BeOS was probably the last system which offered that same degree of responsiveness.
And man, the Multimedia Software. Deluxe Paint was THE pixel editor for its time. Not just on the Amiga, but it was used to create graphics for many, many other systems like the SNES as well. It's only logical that it was created by a video game company (Electronic Arts). Then we got the early 3D stuff, including Lightwave 3D and Cinema 4D. Presentation stuff like ScalaMM (and yes, I know that Hypercard existed on the Mac many years before). Genlock/Video Stuff thanks to Newtek's Video Toaster. And not to forget Brilliance/True Brilliance in case you had an AGA system or the holy grail, a graphics card. It's a shame that stuff like Final Writer came along very late, because I remember it being pretty great as a word processor. I think that Wordworth was the popular one before it.
The pure elegance of ASSIGN/virtual drive letters is also one of those features that seems pointless until you used it with removable media. Arguably though, in this day and age it's no longer needed.

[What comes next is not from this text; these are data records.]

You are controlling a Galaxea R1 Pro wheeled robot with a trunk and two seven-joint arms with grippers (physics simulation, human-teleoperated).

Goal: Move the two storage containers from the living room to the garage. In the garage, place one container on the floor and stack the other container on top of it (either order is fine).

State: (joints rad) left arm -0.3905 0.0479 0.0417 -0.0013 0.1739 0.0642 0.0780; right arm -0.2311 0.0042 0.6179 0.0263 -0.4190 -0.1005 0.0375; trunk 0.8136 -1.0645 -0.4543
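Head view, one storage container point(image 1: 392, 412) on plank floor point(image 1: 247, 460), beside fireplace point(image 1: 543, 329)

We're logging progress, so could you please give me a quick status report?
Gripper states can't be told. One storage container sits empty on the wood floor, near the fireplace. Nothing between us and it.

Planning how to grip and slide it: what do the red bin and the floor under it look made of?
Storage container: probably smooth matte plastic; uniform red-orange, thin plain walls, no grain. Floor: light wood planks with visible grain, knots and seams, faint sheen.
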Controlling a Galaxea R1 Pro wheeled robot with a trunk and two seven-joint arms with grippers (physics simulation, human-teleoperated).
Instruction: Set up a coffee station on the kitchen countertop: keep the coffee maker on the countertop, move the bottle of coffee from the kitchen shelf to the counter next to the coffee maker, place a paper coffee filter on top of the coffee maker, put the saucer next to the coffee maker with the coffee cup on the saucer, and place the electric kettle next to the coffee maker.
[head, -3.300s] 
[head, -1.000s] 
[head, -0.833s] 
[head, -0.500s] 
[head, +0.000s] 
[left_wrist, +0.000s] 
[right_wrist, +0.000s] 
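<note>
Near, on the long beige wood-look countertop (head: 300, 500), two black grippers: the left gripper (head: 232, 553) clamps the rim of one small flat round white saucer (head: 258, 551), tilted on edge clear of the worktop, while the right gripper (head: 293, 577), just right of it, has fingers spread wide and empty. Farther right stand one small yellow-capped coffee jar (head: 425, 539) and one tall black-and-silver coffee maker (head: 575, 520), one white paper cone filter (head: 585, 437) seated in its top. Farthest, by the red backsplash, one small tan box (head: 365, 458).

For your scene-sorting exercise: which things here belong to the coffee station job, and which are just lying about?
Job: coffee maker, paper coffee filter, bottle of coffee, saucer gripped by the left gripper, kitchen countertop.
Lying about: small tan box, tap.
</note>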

One could write a history about how the Amiga was amazing without mentioning a single video game, so the fact that the Amiga 500 was the ultimate video games machine for a while (until the SNES/Genesis came along) doesn't take away from how great the system was as a work computer.
As you said, it really feels like a machine that has traveled back through time, a system that should've been released in 1994 but was actually released in 1985, and then got significant upgrades in 1987 with the Amiga 500 and 2000.
But enough gushing about it, it's unfortunately all in the past, and as much as I want to embrace Linux, it just lacks that cohesion that the Amiga had.
Were there more powerful computers? Yes and they were not within reach of most users.
"Part of it is I think because the Amiga was the last system that was simple enough that one person could reasonably hold the entire machine in their head."
This is exactly what appeals so strongly to me about Amigas. This is so true that I run AmigaDOS on real Amiga hardware and also run NetBSD on Amiga hardware (the m68k instruction set is actually understandable to me).
There's something so real and tangible about being able to look at individual chips, know how they're connected to other things, know what they're doing, and imagine the work they're doing happening in real time. Modern computers, by comparison, are amazing collections of functional black boxes that mere humans can't directly touch (some can - but how many of us are working with the kinds of electronics that can interface with DDR5, or PCIe?), so they lack the approachability of hardware we can breadboard / wire wrap.